Durero pintó estas dos tablas después de su segundo viaje a Venecia, durante el cual el pintor profundizó en el dominio del color y, además, buscó, incluso matemáticamente, la forma ideal.
Son obras pioneras para su época, ya que si bien el tema de desnudo era usual en la Europa del Renacimiento, mayormente se representaba en formatos pequeños, en cuadros para el coleccionismo particular así como en grabados y dibujos; resultaba atípico plasmar desnudos a tamaño natural y especialmente en pintura no mural.
Los escasos precedentes conocidos son murales de edificios religiosos donde Adán y Eva aparecen integrados en una narración bíblica más amplia.
Se sabe que a finales del siglo XVI colgaban en el Ayuntamiento de Núremberg, pero los historiadores discrepan sobre cómo llegaron allí; según una hipótesis, la viuda de Durero (Agnes Frey) las vendió a las autoridades municipales, pero según la creencia mayoritaria fueron encargadas al artista por el propio Ayuntamiento.
El énfasis dado a los desnudos hace improbable que se pintasen para una institución religiosa, y su gran formato no parece propio de un encargo particular sino institucional.
Décadas después, el rey Carlos III ordenó que ambos cuadros de Durero, junto a otros desnudos, fuesen quemados por su contenido supuestamente obsceno.
Pero tal medida no se adoptó hasta 30 años después, periodo en el cual Adán y Eva hubieron de permanecer almacenados en el Buen Retiro.

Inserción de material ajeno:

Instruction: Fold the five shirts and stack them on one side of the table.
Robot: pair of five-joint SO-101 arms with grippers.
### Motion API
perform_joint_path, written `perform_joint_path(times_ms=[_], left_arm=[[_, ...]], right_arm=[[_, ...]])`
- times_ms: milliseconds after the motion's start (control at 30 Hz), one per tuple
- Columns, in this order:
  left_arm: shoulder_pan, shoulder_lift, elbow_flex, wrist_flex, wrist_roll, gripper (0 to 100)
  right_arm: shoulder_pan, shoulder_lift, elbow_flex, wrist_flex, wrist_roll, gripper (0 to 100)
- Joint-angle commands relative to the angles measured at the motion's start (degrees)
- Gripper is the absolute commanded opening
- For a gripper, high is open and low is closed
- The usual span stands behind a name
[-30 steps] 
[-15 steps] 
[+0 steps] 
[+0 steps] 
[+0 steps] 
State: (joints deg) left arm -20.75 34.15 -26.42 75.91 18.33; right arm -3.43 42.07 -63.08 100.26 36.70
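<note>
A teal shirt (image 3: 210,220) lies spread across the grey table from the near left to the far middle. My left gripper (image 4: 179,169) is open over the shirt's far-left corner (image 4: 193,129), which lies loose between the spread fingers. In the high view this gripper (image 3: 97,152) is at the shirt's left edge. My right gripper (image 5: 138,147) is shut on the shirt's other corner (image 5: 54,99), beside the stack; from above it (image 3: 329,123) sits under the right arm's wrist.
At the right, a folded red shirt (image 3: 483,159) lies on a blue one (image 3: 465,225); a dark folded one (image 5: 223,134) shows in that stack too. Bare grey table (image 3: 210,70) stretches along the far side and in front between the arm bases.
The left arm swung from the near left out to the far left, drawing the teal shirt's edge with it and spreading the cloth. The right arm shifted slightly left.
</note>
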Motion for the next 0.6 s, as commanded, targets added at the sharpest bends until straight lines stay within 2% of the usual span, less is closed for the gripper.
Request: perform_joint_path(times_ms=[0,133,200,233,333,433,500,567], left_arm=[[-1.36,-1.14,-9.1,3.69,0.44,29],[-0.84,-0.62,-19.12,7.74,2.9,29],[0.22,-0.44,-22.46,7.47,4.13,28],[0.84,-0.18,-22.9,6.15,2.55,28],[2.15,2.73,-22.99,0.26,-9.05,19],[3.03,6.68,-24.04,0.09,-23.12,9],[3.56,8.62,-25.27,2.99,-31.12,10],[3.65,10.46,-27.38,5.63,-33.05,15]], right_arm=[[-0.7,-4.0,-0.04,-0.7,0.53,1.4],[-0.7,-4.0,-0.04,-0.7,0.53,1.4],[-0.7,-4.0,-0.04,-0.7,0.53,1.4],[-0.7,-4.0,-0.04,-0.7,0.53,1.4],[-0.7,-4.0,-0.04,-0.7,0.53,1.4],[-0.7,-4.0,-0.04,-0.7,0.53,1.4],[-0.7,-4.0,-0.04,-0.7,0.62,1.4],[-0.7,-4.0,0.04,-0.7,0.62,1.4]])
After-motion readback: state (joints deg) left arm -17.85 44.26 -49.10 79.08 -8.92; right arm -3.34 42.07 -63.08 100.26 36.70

En 1792 Bernardo Iriarte retomó la propuesta de enviar a la Academia los desnudos almacenados, que el nuevo rey Carlos IV aceptó.
En 1827 las dos obras de Durero pasaron al Museo del Prado, junto con otras más o menos eróticas.
Eva permanece al lado del árbol, viéndose la serpiente enrollada en torno a una de las ramas.
El artista realiza un estudio en profundidad de la anatomía humana y demuestra su gran habilidad como dibujante.